Handelingen met geslachtscellen en embryo’s

Dit signalement gaat over ingrepen in menselijke geslachtscellen en pre-implantatie embryo’s, gericht op verbetering van medische hulp bij voorplanting. Als verzamelbegrip voor die ingrepen wordt wel de term ‘micromanipulatie’ gebruikt.

Aanleiding

Medische hulp bij voortplanting maakt gebruik van ingrepen in menselijke geslachtscellen en pre-implantatie embryo's. In dit signalement worden vier van zulke micromanipulatie technieken besproken.
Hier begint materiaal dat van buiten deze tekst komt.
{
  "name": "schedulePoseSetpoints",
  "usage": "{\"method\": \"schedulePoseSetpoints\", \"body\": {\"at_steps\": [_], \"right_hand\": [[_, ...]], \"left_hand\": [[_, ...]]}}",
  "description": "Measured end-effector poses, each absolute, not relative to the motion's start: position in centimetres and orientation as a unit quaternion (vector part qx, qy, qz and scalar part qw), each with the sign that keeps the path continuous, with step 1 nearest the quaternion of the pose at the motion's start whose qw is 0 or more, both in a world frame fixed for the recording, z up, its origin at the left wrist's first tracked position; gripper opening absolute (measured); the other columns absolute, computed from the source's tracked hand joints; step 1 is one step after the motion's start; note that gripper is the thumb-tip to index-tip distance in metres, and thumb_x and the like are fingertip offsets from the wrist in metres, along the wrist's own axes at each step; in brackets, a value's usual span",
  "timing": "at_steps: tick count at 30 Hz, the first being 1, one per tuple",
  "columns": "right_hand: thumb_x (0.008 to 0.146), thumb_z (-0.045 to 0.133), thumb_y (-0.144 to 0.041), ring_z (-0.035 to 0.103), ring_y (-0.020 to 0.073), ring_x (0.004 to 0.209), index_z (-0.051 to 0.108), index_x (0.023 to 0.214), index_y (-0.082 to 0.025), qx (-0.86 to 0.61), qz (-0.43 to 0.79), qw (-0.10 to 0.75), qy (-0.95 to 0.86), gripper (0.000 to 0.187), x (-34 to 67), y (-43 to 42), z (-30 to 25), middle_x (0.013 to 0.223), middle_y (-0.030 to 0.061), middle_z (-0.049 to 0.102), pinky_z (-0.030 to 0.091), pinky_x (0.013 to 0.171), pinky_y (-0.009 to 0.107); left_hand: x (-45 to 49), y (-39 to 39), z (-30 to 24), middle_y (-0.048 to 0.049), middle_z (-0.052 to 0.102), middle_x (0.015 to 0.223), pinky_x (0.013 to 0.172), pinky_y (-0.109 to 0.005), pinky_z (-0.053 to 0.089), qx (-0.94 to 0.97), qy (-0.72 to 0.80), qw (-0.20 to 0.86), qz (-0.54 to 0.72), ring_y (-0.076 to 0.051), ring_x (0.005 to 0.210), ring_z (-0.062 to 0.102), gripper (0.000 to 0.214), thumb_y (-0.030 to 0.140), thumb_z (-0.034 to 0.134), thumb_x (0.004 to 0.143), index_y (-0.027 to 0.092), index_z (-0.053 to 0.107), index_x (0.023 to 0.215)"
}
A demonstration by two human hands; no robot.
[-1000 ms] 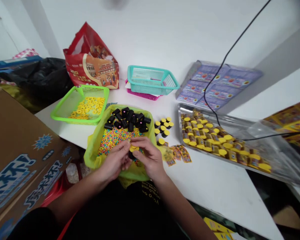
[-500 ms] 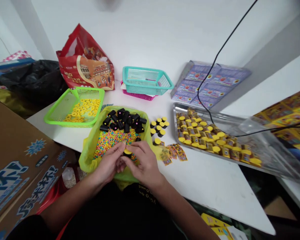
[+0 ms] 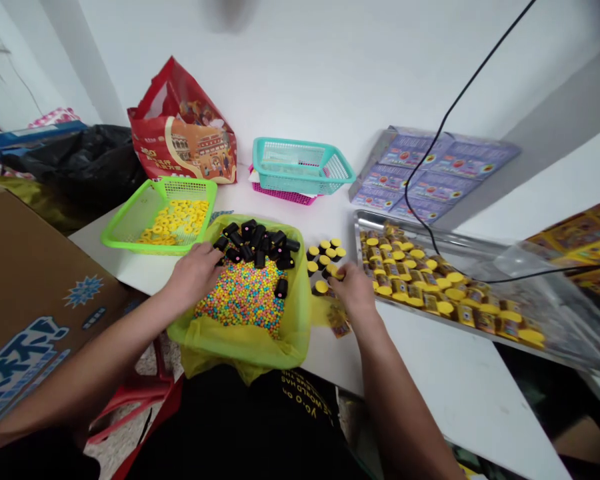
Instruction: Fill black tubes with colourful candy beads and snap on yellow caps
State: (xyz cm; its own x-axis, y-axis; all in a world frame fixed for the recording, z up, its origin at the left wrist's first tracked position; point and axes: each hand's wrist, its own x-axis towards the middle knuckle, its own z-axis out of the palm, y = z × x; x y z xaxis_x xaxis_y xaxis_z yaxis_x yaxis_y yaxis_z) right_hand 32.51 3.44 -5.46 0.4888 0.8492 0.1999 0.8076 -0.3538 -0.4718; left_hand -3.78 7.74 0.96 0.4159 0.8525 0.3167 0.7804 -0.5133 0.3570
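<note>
My right hand (image 3: 354, 288) is over the table, to the right of the lined basket, its fingers closed on a small black container with a yellow cap (image 3: 333, 271). Several similar yellow-capped containers (image 3: 325, 247) stand upright just beyond it. At the left side of the basket (image 3: 306, 313), my left hand (image 3: 196, 272) has its fingers bent in against a small black cylindrical container at the edge of the pile; the fingertips are partly hidden. More uncapped black containers (image 3: 260, 240) lie heaped on multicoloured beads (image 3: 245, 293) inside the yellow plastic liner.
A green basket (image 3: 111, 235) holds yellow ring-shaped caps. Wrapped, yellow-capped containers fill part of a metal tray (image 3: 356, 230) at right. Printed sleeves (image 3: 339, 323) lie beneath my right hand. Behind are a turquoise basket (image 3: 300, 180), a red bag (image 3: 200, 147) and purple boxes (image 3: 430, 160).
My hands have parted from over the beads. The right carried a yellow-capped container right to the standing group; the left moved left and up to the black containers. The view shifted slightly.
</note>
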Motion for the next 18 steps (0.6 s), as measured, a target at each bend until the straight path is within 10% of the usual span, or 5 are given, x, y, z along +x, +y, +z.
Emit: {"method": "schedulePoseSetpoints", "body": {"at_steps": [10, 18], "right_hand": [[0.072, 0.059, -0.052, 0.061, 0.0278, 0.079, 0.064, 0.074, -0.022, -0.772, 0.007, 0.36, -0.524, 0.031, 32.9, 1.9, -6.2, 0.079, 0.0099, 0.066, 0.047, 0.077, 0.042], [0.066, 0.07, -0.064, 0.066, 0.0275, 0.067, 0.073, 0.078, -0.019, -0.752, 0.112, 0.514, -0.398, 0.046, 29.4, -1.3, -6.9, 0.079, 0.01, 0.072, 0.052, 0.062, 0.04]], "left_hand": [[-8.3, 15.1, 2.2, -0.0174, 0.061, 0.114, 0.103, -0.041, 0.04, 0.745, 0.646, -0.005, 0.166, -0.031, 0.118, 0.054, 0.041, 0.038, 0.04, 0.1, 0.012, 0.066, 0.116], [-10.7, 23.8, -0.3, -0.03, 0.039, 0.154, 0.109, -0.054, 0.037, 0.696, 0.71, 0.095, 0.049, -0.052, 0.14, 0.036, 0.1, 0.054, 0.085, 0.064, 0.01, 0.047, 0.145]]}}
Hierbij gaat het deels nog om theoretische mogelijkheden.

Hoofdvraag

Welke normatieve vragen roepen de volgende technieken op? 1) pre-implantatie genetische diagnostiek (PGD) 2) pre-implantatie genetische screening op aneuploïdie (PGS-A) 3) oöplasmatransfer 4) interspecies transplantatie van spermatogonia

Ethische discussie

Normatieve aspecten van PGD en PGS-A hebben te maken met de morele status van het pre-implantatie embryo, de betekenis die het aanbod van prenataal onderzoek zou kunnen hebben voor de positie van gehandicapten in de samenleving, en bezorgdheid voor een `hellend vlak` in de richting van ongewenste vormen van embryoselectie en kiembaanmodificatie. Bij oöplasmatransfer draait het vooral om het `onnatuurlijke` karakter van de techniek (twee genetische moeders), het doen van een interventie in de kiembaan, en om de vraag wat de belangen van eiceldonoren zijn. Interspecies transplantatie roept vooral een associatie op met hybriden tussen mens en dier, en vragen rondom de intrinsieke waarde van het dier.

Doelgroep

Beleidsmakers, politici, professionals, cliënten (niet expliciet benoemd)

Aanbeveling

Voortdurende bezinning en maatschappelijke discussie over voor de mogelijke risico's van medisch geassisteerde voortplanting moet worden gestimuleerd door de overheid. Ook hulpverleners moeten actief deelnemen aan dit maatschappelijke debat. Tot slot heeft het signalement enkele interpretatievragen bij de Embryowet aan de orde gesteld, en wordt vermeld dat een verbod op het doen ontstaan van embryo's voor andere doeleinden dan zwangerschap een beperking kan betekenen voor noodzakelijk pre-klinisch onderzoek.